_Records provided_.
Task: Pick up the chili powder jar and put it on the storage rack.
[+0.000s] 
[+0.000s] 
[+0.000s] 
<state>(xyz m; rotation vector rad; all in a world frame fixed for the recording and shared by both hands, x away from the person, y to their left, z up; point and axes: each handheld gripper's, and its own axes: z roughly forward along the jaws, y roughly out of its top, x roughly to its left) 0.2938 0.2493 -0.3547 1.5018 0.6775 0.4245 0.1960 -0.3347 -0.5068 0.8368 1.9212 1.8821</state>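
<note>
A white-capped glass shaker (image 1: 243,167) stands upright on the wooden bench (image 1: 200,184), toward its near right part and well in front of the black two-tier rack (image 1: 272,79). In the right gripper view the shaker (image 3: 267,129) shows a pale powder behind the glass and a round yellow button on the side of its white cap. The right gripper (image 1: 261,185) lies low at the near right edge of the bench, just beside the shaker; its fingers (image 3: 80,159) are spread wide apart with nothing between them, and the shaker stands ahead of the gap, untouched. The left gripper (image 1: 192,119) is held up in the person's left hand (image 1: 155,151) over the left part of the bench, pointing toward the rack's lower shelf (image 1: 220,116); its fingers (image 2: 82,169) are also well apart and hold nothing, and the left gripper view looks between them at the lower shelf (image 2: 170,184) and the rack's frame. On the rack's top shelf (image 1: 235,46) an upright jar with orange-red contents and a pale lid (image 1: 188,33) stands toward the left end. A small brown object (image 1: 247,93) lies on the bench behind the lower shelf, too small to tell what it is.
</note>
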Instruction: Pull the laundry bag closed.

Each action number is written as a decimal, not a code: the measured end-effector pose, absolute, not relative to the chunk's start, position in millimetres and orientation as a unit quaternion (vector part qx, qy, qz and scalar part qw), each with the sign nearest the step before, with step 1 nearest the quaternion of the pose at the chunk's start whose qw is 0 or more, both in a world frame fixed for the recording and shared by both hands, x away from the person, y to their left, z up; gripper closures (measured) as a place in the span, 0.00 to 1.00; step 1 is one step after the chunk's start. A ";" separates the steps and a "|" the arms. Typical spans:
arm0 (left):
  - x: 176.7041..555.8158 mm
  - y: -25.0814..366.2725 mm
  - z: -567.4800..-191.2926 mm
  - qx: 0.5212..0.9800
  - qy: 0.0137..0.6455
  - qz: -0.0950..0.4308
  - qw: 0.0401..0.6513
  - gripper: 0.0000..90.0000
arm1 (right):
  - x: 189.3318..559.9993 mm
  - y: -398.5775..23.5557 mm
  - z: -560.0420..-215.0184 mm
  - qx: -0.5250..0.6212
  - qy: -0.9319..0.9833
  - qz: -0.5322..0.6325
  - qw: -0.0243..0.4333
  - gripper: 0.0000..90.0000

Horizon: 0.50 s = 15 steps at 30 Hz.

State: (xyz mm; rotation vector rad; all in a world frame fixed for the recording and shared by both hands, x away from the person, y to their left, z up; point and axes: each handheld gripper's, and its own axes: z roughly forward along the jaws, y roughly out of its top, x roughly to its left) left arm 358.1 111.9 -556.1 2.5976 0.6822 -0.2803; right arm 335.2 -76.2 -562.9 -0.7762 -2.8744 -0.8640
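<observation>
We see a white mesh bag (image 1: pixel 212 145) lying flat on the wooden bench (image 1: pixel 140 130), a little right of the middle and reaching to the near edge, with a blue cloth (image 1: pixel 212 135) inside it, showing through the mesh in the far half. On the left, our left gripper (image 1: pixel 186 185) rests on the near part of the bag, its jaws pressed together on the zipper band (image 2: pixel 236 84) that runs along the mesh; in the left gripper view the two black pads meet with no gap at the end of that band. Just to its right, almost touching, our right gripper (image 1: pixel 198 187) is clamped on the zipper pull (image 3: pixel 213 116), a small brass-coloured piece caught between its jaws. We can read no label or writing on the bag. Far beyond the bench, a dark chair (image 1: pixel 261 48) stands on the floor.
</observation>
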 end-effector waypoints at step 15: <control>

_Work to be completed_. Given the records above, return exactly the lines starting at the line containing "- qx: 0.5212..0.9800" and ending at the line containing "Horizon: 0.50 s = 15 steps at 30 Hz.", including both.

_Exercise output_.
  - qx: 0.5212..0.9800
  - qy: 0.0137..0.6455
  - qz: -0.0950..0.4308
  - qw: 0.0401..0.6513
  - gripper: 0.0000..90.0000
arm1 (right):
  - x: 189.3318..559.9993 mm
  - y: -398.5775..23.5557 mm
  - z: -560.0420..-215.0184 mm
  - qx: -0.5250..0.6212
  - qy: -0.9319..0.9833
  - qz: -0.5322..0.6325
  - qw: -0.0243..0.4333
  - gripper: 0.0000..90.0000

Horizon: 0.50 s = 15 steps at 30 Hz.

What appears above is the complete answer.